Hi OpenLdap folks,

I ran into an issue with OpenLdap 2.4.44 that I am having trouble finding the 
root cause of.

I run Openldap in syncrepl mode. I have one machine which serves as a write 
endpoint (let’s call it the master node), and many machines which sync from it, 
and serve as read-replicas.

To ensure that they are in-sync with the Master, each read-replica runs 
ldapsearch against the Master node every minute. It looks at the entryCSN 
values for a bunch of objects on the Master, and compares against its own 
entryCSNs for its copy of these objects. It searches a bunch of different 
objects, and in total takes about 3 seconds for a read replica to do this 
search (I have duration logging on LDAP operations enabled by merging in this 
patch 
(http://www.openldap.org/its/index.cgi/Software%20Enhancements?id=8054;page=9). 
About 20 MB are transferred to each read-replica when they run this script.

NOTE: I prefer not to use the contextCSN for this sync because I only care 
about certain objects of the database being in-sync, and I need to know 
specifically which objects are in-sync vs out-of-sync.

I doubled the amount of times this script runs per read-replica. Therefore 
instead of each read-replica running this script once per minute, it was 
running it twice per minute.

Shortly thereafter, I started getting reports from someone who writes to the 
LDAP Master regularly that they are seeing a high amount of write operations 
failing with timeouts and “Connection Refused” errors. I reduced the frequency 
of the script back to once per minute, and the writer reported that they were 
no longer seeing these errors.

I assumed that this Connection Refused error was due to the fact that Openldap 
2.4 uses a single thread for incoming connections (sources: 
https://lwn.net/Articles/755207/, 
https://www.openldap.org/pub/slim/OpenLDAP_Conn_Mgmt.pdf (section 3)), and the 
pending connection backlog on the socket was too high. Therefore the syscall is 
returning Connection Refused. This may be similar to the frontend contention 
issue described in this post: 
(http://www.openldap.org/lists/openldap-devel/201308/msg00003.html).

I noticed that the values for cn=Backload,cn=Threads,cn=Monitor as well as 
cn=Pending,cn=Threads,cn=Monitor got very high when the read-replicas were 
running the script twice as much. For example, Pending is usually sitting 
around 5-6, but during the time of high read traffic, I saw Pending count 
increase by over 1000 times (my graph looks very spiky, with pending threads 
shooting up to 1000x, then down to 10x or 100x the next minute, then back up, 
etc.). I understand that cn=Backload is simply Active + Pending Threads, and 
interestingly Active threads stayed at normal levels. I am wondering what 
Pending threads means exactly, and how is Pending Threads different from 
Read/Write Waiters? (Interestingly, Read/Write Waiters stayed at normal levels.)
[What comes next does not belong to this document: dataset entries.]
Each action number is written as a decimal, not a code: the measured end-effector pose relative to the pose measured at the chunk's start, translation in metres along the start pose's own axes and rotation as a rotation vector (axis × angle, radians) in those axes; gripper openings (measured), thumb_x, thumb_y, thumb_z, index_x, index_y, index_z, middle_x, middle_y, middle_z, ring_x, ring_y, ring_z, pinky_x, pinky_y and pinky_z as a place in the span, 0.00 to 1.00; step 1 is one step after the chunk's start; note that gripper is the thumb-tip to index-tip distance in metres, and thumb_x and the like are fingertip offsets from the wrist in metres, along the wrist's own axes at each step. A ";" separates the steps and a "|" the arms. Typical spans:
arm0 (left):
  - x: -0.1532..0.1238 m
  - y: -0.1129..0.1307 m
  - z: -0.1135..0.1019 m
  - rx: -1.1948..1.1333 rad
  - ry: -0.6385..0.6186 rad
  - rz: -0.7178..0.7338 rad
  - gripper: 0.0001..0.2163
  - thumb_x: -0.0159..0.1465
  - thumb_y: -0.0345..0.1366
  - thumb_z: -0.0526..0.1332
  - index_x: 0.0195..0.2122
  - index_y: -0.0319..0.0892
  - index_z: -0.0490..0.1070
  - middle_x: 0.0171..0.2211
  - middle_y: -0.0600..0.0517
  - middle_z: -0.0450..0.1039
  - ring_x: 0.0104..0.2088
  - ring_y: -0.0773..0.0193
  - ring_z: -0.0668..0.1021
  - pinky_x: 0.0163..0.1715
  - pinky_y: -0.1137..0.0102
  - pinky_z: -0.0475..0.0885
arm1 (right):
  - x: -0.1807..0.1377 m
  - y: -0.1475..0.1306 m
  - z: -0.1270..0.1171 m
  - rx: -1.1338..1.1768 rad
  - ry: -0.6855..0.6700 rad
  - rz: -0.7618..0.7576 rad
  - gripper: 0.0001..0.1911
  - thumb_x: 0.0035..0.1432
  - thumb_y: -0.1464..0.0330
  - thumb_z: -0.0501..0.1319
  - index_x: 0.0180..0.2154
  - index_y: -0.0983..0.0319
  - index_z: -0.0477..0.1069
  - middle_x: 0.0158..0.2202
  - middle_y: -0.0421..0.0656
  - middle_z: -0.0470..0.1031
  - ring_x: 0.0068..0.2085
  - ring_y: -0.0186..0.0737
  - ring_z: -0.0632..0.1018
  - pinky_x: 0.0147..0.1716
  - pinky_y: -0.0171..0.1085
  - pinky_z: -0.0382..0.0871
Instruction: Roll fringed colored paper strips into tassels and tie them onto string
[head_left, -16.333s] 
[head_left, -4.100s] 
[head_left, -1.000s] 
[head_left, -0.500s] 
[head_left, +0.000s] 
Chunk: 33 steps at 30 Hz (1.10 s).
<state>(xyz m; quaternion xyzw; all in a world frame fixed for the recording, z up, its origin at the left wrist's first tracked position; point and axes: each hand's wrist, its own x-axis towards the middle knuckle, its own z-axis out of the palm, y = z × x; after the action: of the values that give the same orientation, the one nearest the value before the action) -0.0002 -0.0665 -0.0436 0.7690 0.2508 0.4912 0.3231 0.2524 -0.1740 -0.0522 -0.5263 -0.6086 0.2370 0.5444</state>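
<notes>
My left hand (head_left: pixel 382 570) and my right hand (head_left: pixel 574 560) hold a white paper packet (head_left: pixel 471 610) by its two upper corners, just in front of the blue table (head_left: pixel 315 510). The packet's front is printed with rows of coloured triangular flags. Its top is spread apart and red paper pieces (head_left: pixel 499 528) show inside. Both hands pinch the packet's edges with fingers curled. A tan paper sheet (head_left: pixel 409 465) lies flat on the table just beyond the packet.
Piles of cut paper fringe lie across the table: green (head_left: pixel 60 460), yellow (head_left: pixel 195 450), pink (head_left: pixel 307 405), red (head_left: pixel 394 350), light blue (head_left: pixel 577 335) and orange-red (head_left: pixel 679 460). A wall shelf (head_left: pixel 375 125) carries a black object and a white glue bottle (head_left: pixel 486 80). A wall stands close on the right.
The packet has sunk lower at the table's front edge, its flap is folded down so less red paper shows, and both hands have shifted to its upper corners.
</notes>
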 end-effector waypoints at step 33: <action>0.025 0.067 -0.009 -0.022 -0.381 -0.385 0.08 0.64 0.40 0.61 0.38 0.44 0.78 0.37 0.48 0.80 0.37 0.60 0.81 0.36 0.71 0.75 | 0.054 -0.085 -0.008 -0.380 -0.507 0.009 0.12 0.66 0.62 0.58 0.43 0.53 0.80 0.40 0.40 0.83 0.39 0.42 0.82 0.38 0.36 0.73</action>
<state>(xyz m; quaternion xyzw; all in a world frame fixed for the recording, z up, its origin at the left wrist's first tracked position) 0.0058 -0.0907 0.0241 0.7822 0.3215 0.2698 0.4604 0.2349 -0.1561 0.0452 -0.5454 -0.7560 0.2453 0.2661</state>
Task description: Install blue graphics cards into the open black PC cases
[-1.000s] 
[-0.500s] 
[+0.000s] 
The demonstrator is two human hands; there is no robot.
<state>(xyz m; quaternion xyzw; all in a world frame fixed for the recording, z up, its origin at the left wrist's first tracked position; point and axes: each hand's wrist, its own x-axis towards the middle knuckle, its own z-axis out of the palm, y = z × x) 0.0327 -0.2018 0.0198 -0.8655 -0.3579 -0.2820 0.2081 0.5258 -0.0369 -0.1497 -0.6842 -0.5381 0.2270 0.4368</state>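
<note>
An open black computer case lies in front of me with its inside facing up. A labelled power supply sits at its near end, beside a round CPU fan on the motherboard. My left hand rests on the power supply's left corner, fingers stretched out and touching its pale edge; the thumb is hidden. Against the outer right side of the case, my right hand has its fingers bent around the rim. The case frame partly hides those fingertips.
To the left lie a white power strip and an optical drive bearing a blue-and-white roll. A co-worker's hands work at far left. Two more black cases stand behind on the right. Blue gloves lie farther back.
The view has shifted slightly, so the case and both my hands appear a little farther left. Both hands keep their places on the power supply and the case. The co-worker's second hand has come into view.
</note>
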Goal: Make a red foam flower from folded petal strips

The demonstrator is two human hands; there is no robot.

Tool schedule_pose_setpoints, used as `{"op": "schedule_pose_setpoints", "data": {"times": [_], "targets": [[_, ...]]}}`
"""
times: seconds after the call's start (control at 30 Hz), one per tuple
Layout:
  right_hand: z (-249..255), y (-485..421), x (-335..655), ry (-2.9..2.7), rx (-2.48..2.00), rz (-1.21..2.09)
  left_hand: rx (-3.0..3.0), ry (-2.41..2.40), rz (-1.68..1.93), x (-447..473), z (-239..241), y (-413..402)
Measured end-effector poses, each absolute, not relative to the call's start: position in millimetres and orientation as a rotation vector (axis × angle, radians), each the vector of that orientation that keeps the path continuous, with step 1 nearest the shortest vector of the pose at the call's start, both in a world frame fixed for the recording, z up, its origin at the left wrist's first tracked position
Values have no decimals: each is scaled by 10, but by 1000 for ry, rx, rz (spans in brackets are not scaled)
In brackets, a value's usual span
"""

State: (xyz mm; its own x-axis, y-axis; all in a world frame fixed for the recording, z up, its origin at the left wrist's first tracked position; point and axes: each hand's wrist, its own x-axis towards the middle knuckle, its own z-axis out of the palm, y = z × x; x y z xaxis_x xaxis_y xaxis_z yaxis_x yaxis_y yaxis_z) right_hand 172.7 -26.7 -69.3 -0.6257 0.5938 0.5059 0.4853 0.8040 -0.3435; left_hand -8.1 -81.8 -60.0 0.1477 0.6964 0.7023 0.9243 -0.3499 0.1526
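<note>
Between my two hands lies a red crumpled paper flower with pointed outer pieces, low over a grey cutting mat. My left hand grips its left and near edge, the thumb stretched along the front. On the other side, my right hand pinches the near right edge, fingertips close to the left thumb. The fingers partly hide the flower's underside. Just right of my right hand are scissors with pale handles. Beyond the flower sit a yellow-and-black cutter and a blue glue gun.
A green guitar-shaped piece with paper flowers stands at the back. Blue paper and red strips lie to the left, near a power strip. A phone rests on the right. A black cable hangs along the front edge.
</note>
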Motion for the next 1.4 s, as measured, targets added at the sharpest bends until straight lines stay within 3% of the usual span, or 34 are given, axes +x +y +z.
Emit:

I attempted to reproduce this issue by running the script concurrently from a 
few different clients, hoIver, I was unable to get the Pending/Backload Threads 
up to similar levels (this value hovered around 16, which seems healthy. I did 
not see it spike up to similarly high levels). I observed that the latency of 
the Master from the read-replica’s perspective increased quite a bit during 
this test, but was unable to observe Connection Refused issues.

Is my assumption about the cause of this issue (single thread for incoming 
connections) down the right track? Is this behavior (high Pending/Backload 
Threads, Connection Refused errors) a known occurrence? Are there any other 
metrics that I can observe which would indicate what is the cause of the 
Connection Refused errors? Is there a reliable way to repro this issue (without 
doubling the frequency of the read-replica script)?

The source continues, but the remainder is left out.